** Opening Given records block **

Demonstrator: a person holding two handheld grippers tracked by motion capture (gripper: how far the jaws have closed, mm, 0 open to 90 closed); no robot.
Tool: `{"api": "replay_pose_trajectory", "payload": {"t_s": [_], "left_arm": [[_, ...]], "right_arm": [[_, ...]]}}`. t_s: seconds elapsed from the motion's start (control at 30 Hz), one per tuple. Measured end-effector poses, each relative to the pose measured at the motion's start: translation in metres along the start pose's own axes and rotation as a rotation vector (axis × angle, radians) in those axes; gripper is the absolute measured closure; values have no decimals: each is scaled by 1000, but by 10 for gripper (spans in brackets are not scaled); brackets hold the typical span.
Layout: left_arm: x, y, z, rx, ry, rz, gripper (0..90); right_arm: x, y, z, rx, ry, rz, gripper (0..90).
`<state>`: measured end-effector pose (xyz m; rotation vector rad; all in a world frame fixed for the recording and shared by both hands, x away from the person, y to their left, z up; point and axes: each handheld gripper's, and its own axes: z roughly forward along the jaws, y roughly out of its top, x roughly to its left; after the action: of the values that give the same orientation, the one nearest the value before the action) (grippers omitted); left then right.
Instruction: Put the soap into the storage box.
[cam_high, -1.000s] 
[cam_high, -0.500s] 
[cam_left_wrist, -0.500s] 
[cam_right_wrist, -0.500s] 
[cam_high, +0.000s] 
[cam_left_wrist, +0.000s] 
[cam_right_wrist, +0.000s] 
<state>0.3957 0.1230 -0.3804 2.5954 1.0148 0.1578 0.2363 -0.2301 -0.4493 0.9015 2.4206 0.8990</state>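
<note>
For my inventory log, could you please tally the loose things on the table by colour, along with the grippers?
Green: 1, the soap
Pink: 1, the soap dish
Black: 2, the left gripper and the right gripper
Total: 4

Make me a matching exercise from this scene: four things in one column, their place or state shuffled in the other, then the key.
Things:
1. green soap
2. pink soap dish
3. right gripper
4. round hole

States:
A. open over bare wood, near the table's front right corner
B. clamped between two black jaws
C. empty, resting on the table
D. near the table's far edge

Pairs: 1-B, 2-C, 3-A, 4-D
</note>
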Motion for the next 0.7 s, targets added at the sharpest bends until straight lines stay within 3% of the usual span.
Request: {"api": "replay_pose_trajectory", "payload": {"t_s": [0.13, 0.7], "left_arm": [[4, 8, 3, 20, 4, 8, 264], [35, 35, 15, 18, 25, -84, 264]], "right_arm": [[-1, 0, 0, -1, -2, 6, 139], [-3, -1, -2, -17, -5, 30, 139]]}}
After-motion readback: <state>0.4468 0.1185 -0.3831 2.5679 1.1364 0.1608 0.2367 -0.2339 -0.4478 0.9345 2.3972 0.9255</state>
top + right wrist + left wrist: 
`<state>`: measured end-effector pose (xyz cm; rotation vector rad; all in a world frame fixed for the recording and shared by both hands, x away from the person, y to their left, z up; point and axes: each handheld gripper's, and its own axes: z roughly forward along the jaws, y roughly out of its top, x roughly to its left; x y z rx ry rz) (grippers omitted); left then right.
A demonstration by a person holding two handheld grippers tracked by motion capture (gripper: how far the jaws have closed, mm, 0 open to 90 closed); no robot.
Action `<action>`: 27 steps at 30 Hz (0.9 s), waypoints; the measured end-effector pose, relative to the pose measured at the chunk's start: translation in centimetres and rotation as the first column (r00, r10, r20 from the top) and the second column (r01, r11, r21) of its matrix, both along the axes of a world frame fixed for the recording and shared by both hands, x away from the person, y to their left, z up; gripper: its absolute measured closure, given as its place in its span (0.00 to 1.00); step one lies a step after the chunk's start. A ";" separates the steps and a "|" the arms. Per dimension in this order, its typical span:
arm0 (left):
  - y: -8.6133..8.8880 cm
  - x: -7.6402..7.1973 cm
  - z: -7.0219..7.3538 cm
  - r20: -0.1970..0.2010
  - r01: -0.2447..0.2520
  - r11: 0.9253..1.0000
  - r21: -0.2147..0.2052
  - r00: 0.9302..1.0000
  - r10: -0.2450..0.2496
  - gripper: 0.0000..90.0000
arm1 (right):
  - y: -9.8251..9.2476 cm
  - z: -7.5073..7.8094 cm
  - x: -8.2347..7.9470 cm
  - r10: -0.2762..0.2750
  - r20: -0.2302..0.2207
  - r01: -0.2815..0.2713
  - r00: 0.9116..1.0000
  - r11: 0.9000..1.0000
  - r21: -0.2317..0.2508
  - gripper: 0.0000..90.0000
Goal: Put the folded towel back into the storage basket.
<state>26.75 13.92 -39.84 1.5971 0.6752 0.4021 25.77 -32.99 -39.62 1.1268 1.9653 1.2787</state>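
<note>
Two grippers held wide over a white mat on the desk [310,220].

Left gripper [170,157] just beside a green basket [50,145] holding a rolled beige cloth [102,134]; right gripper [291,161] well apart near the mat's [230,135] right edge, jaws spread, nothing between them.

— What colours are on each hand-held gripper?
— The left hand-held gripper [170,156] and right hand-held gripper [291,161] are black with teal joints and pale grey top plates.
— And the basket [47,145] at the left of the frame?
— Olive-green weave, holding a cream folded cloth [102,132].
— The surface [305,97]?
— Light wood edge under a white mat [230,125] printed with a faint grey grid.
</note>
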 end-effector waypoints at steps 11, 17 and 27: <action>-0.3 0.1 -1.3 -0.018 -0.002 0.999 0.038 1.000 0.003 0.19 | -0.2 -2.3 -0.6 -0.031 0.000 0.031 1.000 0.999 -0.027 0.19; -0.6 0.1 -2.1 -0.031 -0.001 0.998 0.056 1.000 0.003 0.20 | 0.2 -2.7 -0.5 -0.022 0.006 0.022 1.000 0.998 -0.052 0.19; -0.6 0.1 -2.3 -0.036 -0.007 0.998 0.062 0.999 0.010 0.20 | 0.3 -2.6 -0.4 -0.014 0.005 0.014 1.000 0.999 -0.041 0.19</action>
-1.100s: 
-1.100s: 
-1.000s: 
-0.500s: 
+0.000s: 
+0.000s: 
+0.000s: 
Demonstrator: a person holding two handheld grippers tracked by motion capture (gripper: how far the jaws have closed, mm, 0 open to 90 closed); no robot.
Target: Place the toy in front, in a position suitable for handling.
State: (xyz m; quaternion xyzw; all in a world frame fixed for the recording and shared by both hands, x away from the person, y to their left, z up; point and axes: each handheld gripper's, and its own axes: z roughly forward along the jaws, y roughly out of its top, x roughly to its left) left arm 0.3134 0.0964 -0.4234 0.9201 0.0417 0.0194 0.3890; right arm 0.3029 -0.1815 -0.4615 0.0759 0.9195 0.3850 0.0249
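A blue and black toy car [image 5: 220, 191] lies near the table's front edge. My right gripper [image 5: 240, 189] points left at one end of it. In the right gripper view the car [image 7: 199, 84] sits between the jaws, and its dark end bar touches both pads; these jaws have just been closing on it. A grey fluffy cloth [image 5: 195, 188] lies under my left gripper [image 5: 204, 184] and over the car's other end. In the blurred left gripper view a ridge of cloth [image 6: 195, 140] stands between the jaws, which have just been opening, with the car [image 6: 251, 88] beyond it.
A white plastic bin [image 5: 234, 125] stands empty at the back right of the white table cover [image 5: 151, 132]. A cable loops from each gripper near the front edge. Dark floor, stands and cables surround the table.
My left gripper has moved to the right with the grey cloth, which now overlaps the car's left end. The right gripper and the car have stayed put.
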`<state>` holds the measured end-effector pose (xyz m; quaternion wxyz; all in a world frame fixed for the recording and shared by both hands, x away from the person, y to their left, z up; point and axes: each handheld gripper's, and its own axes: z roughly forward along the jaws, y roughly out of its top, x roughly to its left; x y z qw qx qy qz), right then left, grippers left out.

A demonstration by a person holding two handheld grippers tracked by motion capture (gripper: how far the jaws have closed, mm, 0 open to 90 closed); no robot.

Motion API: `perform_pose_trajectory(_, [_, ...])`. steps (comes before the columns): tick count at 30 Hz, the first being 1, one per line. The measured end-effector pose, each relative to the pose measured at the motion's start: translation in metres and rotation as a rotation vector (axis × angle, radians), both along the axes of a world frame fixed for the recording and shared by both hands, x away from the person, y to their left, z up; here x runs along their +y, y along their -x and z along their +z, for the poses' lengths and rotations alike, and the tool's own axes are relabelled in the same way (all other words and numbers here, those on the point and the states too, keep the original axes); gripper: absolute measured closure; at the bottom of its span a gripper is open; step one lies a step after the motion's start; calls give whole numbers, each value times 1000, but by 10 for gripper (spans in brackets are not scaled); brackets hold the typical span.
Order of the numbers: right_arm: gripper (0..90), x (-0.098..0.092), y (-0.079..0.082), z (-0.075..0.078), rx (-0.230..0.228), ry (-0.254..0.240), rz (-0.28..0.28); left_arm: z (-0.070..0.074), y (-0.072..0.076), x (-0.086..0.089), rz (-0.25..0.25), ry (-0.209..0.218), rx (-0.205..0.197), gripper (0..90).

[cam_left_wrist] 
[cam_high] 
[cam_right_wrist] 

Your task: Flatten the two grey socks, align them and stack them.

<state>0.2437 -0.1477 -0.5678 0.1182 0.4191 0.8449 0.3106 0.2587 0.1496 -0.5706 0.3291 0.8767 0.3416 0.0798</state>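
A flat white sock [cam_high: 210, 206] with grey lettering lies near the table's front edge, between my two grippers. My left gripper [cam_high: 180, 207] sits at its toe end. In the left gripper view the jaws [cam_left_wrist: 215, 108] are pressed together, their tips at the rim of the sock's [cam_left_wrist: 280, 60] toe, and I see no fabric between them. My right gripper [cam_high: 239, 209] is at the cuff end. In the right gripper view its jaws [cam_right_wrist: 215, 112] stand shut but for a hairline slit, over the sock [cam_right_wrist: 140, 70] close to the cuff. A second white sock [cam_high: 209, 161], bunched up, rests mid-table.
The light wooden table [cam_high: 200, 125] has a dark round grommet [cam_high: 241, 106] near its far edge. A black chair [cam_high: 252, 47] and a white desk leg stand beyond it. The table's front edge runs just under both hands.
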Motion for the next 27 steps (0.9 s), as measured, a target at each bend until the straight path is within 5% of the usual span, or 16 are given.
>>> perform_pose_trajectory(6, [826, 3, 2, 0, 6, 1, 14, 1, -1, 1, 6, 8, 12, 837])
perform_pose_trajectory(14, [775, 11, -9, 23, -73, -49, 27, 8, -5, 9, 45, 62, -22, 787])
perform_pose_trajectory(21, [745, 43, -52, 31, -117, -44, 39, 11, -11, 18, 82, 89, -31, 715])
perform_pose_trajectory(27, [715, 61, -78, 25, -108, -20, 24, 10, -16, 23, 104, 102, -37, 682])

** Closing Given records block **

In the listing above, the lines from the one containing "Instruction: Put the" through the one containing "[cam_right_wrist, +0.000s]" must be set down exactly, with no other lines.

# [Answer area]
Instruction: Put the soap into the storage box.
[cam_high, -1.000s] 
[cam_high, -0.500s] 
[cam_left_wrist, -0.500s] 
[cam_right_wrist, -0.500s] 
[cam_high, +0.000s] 
[cam_left_wrist, +0.000s] 
[cam_right_wrist, +0.000s] 

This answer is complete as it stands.